Exercise goal: Below, some lines carry pictures; leave those pictures out and retype exactly the lines from the one with "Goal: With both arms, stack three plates" through the one with "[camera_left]".

◆ ◆ ◆ ◆ ◆

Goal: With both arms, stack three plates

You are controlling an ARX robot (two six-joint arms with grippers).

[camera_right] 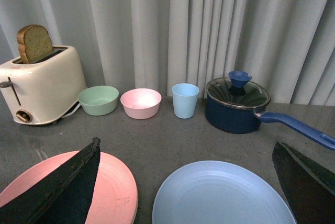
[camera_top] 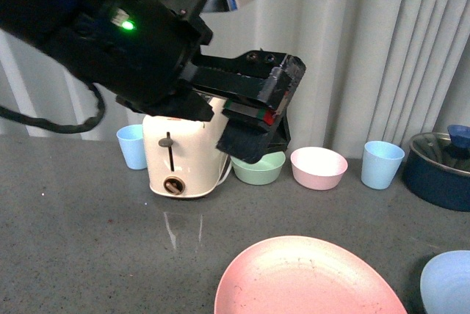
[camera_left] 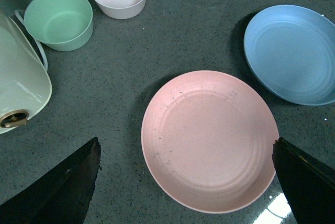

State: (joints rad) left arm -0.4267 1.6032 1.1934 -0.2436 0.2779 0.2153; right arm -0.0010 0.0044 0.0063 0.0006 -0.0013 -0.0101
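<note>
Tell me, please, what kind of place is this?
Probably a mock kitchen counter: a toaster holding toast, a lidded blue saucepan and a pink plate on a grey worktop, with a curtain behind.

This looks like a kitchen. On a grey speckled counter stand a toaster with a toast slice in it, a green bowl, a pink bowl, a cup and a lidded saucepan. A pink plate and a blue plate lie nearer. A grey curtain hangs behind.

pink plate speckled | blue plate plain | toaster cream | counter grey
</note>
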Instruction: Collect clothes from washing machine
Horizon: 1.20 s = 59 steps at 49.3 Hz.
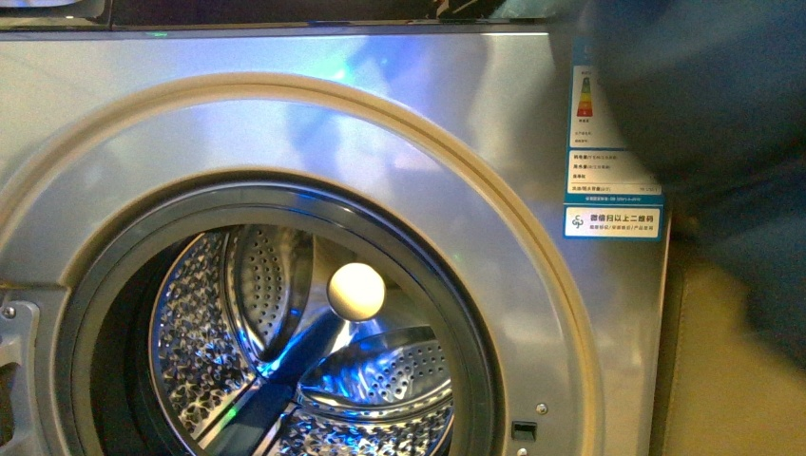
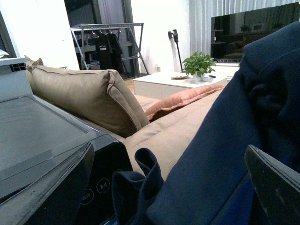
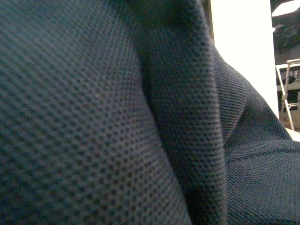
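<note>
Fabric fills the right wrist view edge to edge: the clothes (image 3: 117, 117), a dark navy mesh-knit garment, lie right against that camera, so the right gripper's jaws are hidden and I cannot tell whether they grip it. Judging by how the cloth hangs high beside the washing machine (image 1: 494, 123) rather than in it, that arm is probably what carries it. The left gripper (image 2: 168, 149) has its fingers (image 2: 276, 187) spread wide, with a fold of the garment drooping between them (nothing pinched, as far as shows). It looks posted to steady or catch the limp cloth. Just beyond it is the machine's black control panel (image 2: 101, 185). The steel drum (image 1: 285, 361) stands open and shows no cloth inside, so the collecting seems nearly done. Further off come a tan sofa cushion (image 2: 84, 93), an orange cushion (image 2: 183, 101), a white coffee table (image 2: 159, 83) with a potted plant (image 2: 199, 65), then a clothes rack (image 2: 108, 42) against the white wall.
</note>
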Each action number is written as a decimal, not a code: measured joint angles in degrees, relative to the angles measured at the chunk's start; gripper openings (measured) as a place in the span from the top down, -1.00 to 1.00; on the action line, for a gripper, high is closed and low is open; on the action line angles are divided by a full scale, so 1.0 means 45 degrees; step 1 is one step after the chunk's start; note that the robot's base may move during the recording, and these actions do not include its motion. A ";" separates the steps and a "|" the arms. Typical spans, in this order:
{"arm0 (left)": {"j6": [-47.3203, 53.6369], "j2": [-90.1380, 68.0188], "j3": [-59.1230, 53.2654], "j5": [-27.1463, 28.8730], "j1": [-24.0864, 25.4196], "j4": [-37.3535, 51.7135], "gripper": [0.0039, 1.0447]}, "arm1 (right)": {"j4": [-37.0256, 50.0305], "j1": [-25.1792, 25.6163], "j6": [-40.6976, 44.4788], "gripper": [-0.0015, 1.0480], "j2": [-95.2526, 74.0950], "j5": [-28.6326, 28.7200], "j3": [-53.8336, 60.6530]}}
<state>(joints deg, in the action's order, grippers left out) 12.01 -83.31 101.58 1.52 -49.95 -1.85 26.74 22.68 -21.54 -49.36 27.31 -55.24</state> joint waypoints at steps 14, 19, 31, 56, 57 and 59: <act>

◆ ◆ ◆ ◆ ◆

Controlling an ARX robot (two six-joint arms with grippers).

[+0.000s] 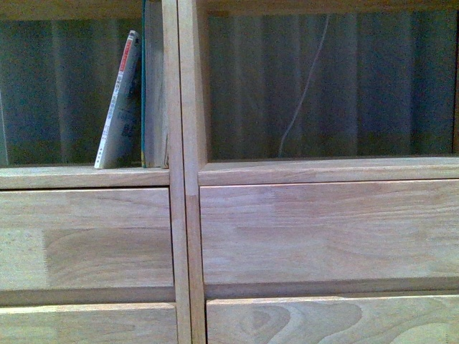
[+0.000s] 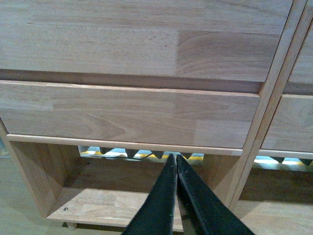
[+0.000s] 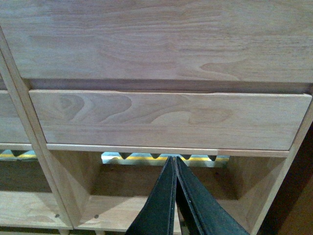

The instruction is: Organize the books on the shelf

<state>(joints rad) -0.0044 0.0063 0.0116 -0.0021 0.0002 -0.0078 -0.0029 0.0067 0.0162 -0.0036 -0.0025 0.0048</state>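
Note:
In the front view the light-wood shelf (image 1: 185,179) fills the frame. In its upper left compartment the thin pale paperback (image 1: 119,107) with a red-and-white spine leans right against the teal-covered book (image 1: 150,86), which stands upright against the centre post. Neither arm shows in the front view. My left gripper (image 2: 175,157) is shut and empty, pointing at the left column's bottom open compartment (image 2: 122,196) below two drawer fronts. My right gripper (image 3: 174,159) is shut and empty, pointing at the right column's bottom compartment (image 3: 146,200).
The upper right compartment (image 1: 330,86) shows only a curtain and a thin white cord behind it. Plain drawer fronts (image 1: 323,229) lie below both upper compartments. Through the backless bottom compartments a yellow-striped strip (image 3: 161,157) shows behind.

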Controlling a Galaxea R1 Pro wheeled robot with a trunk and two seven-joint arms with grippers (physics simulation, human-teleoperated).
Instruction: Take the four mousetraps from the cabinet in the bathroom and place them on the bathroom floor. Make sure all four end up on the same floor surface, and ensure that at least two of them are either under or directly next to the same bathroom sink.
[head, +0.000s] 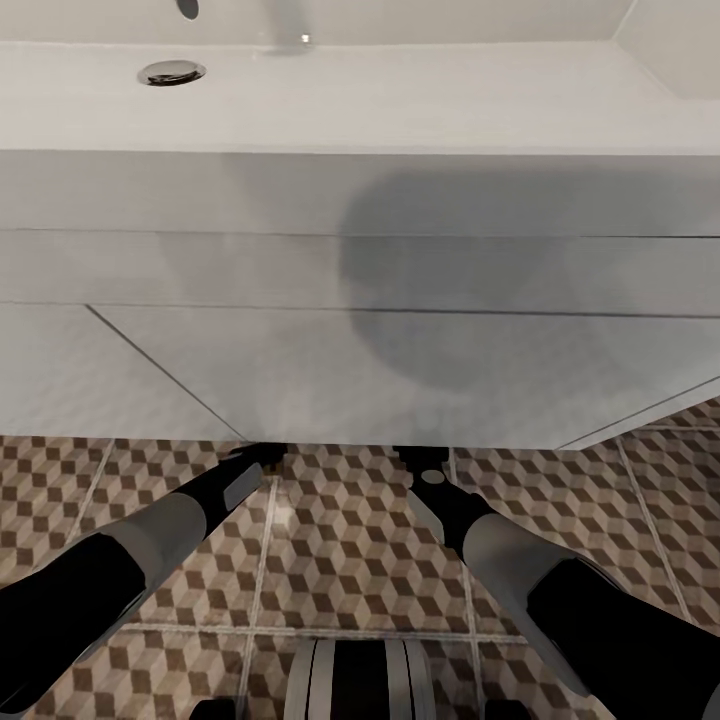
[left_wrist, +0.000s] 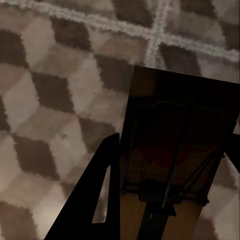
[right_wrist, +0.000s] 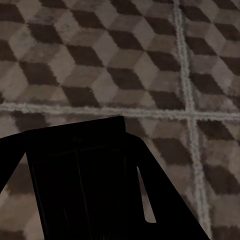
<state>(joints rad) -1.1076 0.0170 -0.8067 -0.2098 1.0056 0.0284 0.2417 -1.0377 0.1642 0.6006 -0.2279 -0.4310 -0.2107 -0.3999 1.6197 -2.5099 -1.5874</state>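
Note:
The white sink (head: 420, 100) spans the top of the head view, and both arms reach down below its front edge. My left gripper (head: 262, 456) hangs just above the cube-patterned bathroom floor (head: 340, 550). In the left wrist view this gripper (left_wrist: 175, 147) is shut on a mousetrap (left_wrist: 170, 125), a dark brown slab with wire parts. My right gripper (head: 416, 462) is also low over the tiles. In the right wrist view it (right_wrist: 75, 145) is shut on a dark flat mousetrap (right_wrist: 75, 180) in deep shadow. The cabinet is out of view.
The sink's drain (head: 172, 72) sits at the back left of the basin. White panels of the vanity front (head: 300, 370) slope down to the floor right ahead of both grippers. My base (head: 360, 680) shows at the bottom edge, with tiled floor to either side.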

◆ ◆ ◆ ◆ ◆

The completed task:
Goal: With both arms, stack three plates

You are controlling an ARX robot (two six-joint arms with grippers).

[camera_right] 
[camera_top] 
[camera_left] 

There is no more to the output.